• [What you should do] Make an exact copy of the listing so that no picture is carried over.

—————

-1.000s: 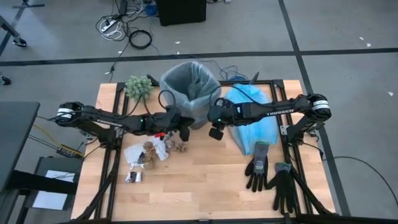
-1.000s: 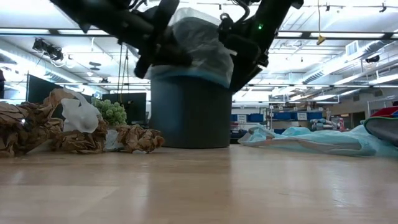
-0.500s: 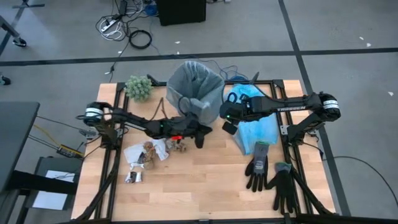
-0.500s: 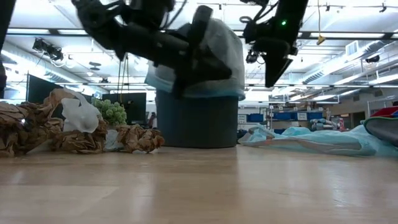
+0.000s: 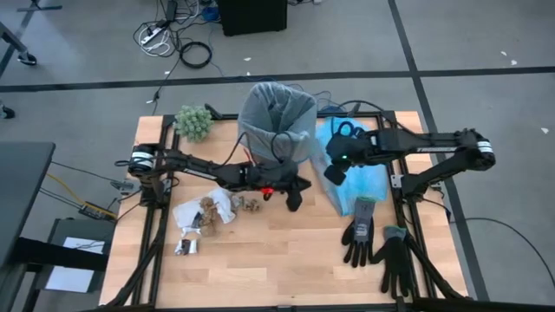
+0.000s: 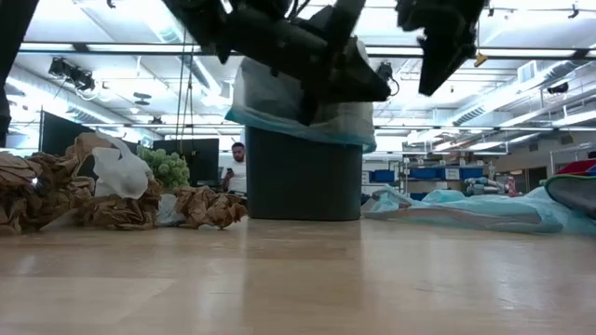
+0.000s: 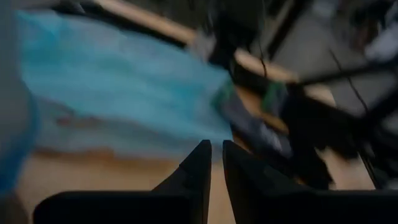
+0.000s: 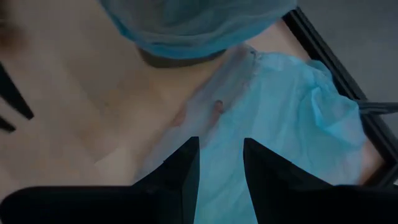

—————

• [Problem solution]
-1.000s: 
-1.000s: 
-0.500s: 
-0.500s: 
+0.000s: 
+0.000s: 
+0.000s: 
+0.000s: 

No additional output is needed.